= Work instruction =
Look through the lines below; wherever the word "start" appears, copy that line.

::: Dataset extract :::

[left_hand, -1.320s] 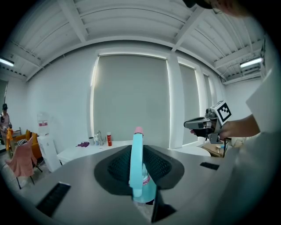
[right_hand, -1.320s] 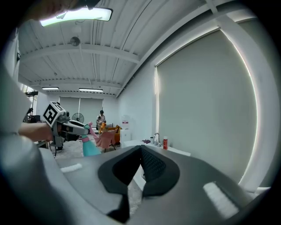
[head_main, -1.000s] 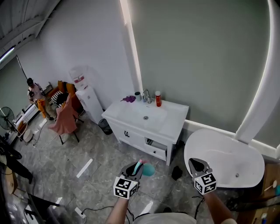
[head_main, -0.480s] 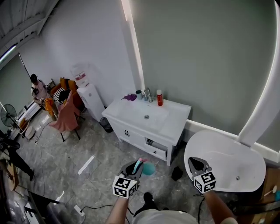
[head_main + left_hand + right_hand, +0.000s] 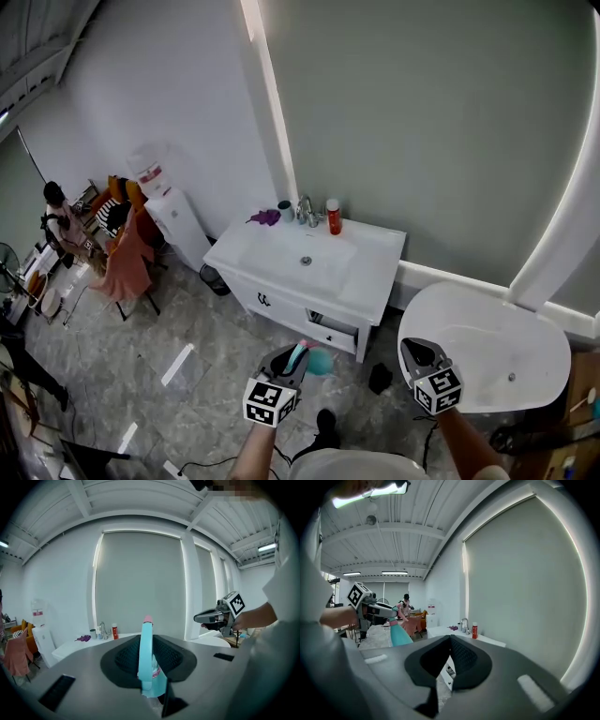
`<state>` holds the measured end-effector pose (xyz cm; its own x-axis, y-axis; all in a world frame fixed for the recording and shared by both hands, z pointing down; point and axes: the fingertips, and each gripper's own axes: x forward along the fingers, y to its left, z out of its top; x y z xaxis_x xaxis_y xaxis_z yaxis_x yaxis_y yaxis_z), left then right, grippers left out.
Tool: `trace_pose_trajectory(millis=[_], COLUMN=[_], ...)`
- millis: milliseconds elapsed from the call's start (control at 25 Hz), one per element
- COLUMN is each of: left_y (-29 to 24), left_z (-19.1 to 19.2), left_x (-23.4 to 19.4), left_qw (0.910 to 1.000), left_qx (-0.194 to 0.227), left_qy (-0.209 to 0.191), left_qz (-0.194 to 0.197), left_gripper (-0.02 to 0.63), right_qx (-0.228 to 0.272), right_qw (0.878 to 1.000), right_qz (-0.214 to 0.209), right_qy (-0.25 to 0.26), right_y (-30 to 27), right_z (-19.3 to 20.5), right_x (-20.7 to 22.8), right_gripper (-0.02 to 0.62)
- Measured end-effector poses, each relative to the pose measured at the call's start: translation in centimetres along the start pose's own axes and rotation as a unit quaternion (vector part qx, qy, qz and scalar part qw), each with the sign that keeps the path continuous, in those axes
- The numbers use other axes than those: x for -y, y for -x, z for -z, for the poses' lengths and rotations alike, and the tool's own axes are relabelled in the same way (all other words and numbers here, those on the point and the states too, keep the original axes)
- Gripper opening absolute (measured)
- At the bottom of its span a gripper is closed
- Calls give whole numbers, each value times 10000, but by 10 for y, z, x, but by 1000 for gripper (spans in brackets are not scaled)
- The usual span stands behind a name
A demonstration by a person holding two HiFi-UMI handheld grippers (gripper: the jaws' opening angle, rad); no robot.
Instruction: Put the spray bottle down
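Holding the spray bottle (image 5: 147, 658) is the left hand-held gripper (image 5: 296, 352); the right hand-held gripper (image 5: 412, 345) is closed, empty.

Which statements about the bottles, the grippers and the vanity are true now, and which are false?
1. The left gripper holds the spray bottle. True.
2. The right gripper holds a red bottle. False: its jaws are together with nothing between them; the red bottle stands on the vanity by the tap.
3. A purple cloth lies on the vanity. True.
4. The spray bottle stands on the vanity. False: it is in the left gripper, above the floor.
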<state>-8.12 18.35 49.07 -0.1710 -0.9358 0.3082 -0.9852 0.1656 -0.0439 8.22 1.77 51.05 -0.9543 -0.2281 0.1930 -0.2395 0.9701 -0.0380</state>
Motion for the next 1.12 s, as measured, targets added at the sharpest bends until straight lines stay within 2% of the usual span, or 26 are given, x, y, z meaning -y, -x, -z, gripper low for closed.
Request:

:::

= Answer =
- millis: milliseconds elapsed from the call's start (control at 25 Hz), one per element
- Measured end-effector poses, each relative to the pose measured at the call's start: translation in centimetres along the start pose's own axes and rotation as a unit quaternion (vector part qx, qy, qz and scalar part qw), each with the sign that keeps the path continuous, in those axes

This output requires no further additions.